Clinical characteristics and management of post-myocardial infarction patients with stable angina in the outpatient practice of Ukrainian cardiologists (GO-OD study)

Authors

DOI:

https://doi.org/10.14739/2310-1210.2025.1.316149

Keywords:

stable angina, previous myocardial infarction, antianginal treatment, management optimization, treatment adherence, trimetazidine

Abstract

Aim. To identify the clinical and anamnestic characteristics and features of the stable angina management in patients with a history of myocardial infarction (MI) in the actual outpatient practice of Ukrainian cardiologists in order to determine the follow-up activities for optimizing and individualizing the treatment of this patient cohort.

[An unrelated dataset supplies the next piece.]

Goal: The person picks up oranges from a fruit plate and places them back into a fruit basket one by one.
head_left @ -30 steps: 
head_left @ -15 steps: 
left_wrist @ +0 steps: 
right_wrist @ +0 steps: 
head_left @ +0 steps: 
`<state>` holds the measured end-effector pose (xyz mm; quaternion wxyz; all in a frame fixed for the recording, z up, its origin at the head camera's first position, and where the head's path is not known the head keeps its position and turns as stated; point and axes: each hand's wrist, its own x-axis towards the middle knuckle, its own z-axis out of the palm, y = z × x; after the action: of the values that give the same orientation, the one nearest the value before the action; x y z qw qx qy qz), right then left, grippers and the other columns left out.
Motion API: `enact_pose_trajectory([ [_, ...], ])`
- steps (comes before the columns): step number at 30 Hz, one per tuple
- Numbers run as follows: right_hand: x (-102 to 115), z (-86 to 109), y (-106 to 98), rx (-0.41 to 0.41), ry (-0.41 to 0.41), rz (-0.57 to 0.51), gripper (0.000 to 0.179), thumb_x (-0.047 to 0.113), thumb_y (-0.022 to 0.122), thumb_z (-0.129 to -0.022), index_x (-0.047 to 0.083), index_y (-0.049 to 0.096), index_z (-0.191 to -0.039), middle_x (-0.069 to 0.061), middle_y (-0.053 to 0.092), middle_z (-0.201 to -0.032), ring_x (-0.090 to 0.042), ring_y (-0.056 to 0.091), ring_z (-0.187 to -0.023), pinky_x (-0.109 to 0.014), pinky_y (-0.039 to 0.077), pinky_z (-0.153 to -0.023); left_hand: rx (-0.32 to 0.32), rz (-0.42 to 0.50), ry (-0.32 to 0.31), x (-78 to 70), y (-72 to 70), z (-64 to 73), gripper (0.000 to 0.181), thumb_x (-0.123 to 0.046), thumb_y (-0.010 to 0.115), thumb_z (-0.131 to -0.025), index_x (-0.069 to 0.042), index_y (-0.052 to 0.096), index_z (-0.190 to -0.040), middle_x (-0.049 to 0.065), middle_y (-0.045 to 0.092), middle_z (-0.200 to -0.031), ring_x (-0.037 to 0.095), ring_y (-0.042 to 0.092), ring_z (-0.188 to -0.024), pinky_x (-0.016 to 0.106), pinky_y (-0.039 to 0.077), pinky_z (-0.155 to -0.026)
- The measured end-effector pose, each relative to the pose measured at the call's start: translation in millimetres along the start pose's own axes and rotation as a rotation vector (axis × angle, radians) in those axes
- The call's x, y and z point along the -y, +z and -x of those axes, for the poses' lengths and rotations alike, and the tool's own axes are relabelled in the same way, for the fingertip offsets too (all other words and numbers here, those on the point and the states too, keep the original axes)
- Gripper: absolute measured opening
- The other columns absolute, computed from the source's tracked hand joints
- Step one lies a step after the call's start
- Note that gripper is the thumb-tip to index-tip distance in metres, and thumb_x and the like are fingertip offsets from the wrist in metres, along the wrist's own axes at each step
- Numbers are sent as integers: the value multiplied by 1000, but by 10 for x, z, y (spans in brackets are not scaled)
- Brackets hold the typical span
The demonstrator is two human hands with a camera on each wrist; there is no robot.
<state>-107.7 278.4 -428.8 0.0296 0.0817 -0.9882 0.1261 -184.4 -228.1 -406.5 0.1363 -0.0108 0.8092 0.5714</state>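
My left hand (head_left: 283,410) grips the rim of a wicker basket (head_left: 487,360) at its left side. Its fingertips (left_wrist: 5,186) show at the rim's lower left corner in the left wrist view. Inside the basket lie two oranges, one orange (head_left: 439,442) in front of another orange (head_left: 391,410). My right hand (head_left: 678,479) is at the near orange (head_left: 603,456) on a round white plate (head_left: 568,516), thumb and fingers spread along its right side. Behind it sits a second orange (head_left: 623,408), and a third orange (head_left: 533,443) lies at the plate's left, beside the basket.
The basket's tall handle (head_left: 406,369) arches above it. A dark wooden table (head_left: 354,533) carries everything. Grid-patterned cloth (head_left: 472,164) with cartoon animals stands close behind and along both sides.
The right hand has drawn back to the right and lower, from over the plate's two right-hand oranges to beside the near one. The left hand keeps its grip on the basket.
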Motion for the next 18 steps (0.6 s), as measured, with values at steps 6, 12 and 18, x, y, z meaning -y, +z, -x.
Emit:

Materials and methods. The non-interventional observational multicenter prospective study GO-OD enrolled 1529 patients with coronary artery disease, stable angina, 39.7 % of whom had a history of MI. The follow-up period for the study participants was 3 months. Physicians were instructed to continue monitoring and treatment of patients in accordance with routine practice and international guidelines. No additional diagnostic or monitoring procedures were performed. However, physicians could adjust therapy and provide recommendations for lifestyle modification.

Results. Among post-infarction patients, the proportion of young people, active smokers and men was significantly higher (p < 0.001). A positive family history of MI in first-degree relatives or sudden death in the patient’s father before 55 years of age have been identified to be more common in MI patients (p < 0.05), a positive family history of stroke has been found in the group of patients without MI (p < 0.001). Patients with MI had an average of 6 anginal attacks per week, and the need for short-acting nitroglycerin to relieve attacks was significantly higher than that in patients without MI. PCI was used more often for MI patients within up to 3 years post-MI, the proportion of CABG gained prevalence among patients over 3 years after MI. At the time of study enrollment, the patients mostly used beta-blockers, trimetazidine was the second most often prescribed. When optimizing antianginal therapy, trimetazidine therapy underwent the greatest modifications, the proportion of patients taking beta-blockers and calcium antagonists also increased, which resulted in a significant symptom alleviation in patients. Recommended highly intensive statin therapy was prescribed only to 44.2 % of patients and none of the patients received combined lipid-lowering therapy.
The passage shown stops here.